Лева обидчиво пожал плечами.
— Не напрашивался, — соврал он, веря, что говорит правду. — Могу и уйти, если помешал.
И, зная, что Гриша примется сейчас лепетать что-то оправдательное, Лева двинулся в комнату направо от входа, на которую Гриша указывал рукой. Это была бывшая комната Лидии Андреевны. Так же во всю правую стенку от пола до потолка стояли четыре книжных стеллажа, тот же около них круглый стол, у окна, как и раньше (так, чтобы свет падал слева), находился письменный стол, только этот был поменьше, чем старый; за ним еще один книжный стеллаж, бельевик, тахта; между книжной стеной и дверью вмещался старый платяной шкаф. Все то же, да не совсем то. Исчезли собрания сочинений Лысенко, Мичурина, материалы партконференций, задвинуты куда-то бесчисленные сборники архивов о партячейке в Юзовке: теперь стояли сочинения классиков художественной литературы, всякие там Бальзаки, Стендали и Толстые, пятнадцать томов С. М. Соловьева и десять томов его сына B.C. Соловьева, восемь томов Ключевского, четыре тома Покровского, трехтомник Костомарова, тридцатитомник Герцена, пятнадцать томов Чернышевского — короче, то, что называется «россикой».

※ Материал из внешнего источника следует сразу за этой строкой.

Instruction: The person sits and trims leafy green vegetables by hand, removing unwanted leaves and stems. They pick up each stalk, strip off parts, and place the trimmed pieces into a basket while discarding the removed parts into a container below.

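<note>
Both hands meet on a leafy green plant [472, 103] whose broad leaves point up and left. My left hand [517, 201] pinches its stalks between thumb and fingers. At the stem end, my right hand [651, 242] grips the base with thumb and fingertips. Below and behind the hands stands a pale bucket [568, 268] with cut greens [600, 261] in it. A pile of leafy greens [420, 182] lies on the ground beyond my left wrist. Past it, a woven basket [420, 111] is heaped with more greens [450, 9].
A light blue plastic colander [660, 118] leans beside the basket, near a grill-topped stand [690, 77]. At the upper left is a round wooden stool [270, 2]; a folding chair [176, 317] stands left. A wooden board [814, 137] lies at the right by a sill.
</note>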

Лева хотел было усесться за стол, в деревянное кресло (на столе стояла пишущая машинка с заправленной в нее страницей, какие-то напечатанные и писанные от руки листы бумаги лежали рядом, и Леве очень любопытно стало запустить в них глаз: что теперь пишет Гришенька?), но Гриша опередил его, сам сел за стол, чистую бумагу отодвинул, исписанную перевернул белой стороной кверху, а Леве указал на кресло, стоявшее перед столом у окна. Кресло было старинное, мягкое, с высокой спинкой, изгибающимися подлокотниками, в доме Кузьминых его называли «вольтеровским», его подарили Лидии Андреевне ее друзья, какие-то старые большевики, бывшие с ней вместе в эмиграции. Это было ее кресло, а лет ему, наверно, не меньше ста. Лева уселся, сиденье мягко подалось вниз, голова Левы оказалась чуть выше стола, возникло неприятное ощущение, что Гриша возвышается над ним — не то чтобы судья, но какой-то более правильный. Лева всем телом вдруг почувствовал холодноватую отчужденность Гриши, в горле у него снова пересохло, словно вернулось похмельное утро, когда от сухости в глотке он слова не мог вымолвить. «Да, давно здесь не был. И зачем напросился? Гриша небось уже жалеет, что согласился на мой приезд». С чего-то надо было начинать разговор. А Лева по дороге, за своими размышлениями и самобичеваниями, совсем забыл, что там такое у Гриши случилось. Он попытался вспомнить, но мозги отказывались напрягаться. Лева сделал глотательное движение, оно у него не получилось, и он испугался.